AI in 2024: Eat the fruit, leave the rind

How I think about AI in 2024 (Part 3 of 3)

August 31, 2024

In my opinion, the most exciting uses of LLMs don’t involve generating text at all.

As one step of guessing what the next word of a text might be, existing LLMs turn all the previous text into a set of numbers.

There are the same number of numbers, no matter how short or long the text (with a strict upper limit of the context window). If 5 words produce 50 numbers, 500 words also produce 50 numbers – a different 50, but still 50 of ‘em. These numbers are called a ‘vector embedding’ of that text.

You can measure how similar or how distant those vector embeddings are, and that corresponds well to how similar or different the texts are – not just in a basic “how many words do they share” kind of way, but in a “do they mean the same thing; are they about the same topic” kind of way.

Multi-modal models can embed text, images, and other kinds of data all in the same space, allowing that measurement between very disparate sources.

That’s really cool! That’s a big deal! The ability to pick out related documents, to search by meaning instead of by word, to cluster documents in high-dimensional space… that’s an incredible, exciting tool, and one that can be used disconnected from generation entirely.

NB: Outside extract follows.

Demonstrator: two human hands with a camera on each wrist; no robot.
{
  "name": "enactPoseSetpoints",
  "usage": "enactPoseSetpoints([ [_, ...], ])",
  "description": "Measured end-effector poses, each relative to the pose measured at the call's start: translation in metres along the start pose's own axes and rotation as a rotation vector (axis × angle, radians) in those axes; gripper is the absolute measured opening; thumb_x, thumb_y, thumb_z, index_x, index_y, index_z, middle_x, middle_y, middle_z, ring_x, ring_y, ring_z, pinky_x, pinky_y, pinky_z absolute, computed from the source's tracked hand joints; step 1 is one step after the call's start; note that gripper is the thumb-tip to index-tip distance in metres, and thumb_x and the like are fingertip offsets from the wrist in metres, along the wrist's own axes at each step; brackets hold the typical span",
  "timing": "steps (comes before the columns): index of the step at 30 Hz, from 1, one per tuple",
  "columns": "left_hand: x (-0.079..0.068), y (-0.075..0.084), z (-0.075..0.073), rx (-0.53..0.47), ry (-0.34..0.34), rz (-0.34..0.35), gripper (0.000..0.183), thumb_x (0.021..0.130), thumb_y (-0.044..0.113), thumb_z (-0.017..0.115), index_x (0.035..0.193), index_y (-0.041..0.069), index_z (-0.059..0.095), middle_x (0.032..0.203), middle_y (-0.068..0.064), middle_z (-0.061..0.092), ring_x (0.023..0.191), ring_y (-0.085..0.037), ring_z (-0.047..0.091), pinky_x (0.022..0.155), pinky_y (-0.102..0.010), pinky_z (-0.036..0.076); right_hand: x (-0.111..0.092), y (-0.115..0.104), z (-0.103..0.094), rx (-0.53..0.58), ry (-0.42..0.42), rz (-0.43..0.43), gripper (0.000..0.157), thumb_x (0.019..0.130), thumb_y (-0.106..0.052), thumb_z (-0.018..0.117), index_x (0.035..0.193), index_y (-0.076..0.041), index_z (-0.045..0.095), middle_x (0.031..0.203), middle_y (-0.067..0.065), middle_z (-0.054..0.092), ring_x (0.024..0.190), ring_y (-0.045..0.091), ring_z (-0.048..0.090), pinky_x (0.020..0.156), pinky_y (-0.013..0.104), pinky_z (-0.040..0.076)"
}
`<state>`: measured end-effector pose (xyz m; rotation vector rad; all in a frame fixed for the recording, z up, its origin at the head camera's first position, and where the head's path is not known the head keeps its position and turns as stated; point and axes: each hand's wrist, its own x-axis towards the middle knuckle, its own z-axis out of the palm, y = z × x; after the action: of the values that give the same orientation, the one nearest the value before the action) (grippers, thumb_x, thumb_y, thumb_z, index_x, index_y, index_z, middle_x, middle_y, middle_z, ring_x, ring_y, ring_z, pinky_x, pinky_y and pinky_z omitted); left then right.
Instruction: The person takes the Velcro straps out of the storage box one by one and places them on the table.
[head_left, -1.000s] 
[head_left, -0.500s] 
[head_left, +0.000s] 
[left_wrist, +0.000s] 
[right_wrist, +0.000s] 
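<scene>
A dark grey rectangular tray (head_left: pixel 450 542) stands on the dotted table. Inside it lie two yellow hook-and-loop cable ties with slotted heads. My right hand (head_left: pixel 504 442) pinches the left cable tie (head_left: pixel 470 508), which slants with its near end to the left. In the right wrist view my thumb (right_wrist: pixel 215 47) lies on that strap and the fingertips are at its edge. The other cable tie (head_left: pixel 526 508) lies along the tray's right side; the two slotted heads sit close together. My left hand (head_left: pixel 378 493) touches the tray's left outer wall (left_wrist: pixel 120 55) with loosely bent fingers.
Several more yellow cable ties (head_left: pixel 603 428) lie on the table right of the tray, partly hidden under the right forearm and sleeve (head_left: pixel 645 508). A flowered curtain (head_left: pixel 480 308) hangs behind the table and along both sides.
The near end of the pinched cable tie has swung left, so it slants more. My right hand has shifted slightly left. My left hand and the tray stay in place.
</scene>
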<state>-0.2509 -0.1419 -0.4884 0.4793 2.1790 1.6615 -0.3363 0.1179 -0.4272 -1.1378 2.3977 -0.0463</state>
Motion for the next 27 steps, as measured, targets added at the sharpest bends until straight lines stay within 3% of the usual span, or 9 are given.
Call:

Most tutorials suggest using vector embeddings as a search engine, concealed behind retrieval augmented generation – but I say, why bother with the generative part? A more effective search is the win; allowing a generative process to rephrase the results is mostly risk with little to no upside.

  • Vector embeddings can’t produce false text, because they only organize the text you give them.
  • Vector embeddings can’t secretly produce copyrighted content because they don’t produce content.
  • Vector embeddings can still help your users find the answers they’re looking for, but you have complete control over the wording of the results
  • They have much lower energy costs than generation

Every major LLM provider also offers an API for vector embeddings, and they’re cheap as dirt because they require far less compute than generation.

And that’s it for part III! You’ve now got a pretty complete picture of my opinions about large-model AI in 2024:

If you’d like to discuss how any of these thoughts relate to your team, product, and business, reach out!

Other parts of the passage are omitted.